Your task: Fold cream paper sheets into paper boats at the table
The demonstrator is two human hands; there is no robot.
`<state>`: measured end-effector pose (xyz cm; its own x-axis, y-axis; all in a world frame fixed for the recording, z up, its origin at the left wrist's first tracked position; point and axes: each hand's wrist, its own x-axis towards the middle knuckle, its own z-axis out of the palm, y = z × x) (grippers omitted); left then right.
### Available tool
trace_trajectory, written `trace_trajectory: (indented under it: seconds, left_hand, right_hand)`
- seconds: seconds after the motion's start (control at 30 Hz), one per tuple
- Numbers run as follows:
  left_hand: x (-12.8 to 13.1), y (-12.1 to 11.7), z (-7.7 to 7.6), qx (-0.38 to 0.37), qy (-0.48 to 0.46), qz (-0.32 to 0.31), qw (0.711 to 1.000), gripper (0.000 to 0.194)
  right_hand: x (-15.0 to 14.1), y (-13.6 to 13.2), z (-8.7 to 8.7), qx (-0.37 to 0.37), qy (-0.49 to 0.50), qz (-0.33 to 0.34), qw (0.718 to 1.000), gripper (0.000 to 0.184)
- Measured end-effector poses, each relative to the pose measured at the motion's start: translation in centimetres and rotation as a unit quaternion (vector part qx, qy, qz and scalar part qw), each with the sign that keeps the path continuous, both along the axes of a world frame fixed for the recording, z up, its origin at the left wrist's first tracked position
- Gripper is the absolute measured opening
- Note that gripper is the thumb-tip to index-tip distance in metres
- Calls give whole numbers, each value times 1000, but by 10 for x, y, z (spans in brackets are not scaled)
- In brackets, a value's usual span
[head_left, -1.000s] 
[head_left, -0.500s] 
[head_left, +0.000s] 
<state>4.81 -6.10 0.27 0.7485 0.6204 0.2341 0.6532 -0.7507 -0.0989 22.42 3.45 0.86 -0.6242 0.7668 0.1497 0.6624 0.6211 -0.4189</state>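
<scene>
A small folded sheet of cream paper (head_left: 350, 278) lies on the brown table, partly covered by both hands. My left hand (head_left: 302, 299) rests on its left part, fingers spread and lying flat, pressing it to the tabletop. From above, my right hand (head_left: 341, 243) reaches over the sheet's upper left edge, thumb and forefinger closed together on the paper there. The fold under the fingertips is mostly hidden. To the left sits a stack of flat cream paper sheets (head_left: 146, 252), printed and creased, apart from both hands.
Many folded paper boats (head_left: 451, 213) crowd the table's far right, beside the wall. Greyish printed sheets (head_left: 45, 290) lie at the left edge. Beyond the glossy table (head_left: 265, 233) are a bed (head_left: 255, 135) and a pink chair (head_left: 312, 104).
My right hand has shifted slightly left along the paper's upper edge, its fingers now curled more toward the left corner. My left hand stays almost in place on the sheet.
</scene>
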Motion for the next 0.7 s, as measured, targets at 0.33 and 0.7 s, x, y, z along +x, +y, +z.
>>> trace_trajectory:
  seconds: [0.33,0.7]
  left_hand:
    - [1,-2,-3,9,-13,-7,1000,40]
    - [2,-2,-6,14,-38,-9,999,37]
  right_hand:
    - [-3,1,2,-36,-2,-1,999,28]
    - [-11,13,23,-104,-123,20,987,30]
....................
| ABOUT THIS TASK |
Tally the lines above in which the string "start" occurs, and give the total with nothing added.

| PROBLEM SOLUTION |
2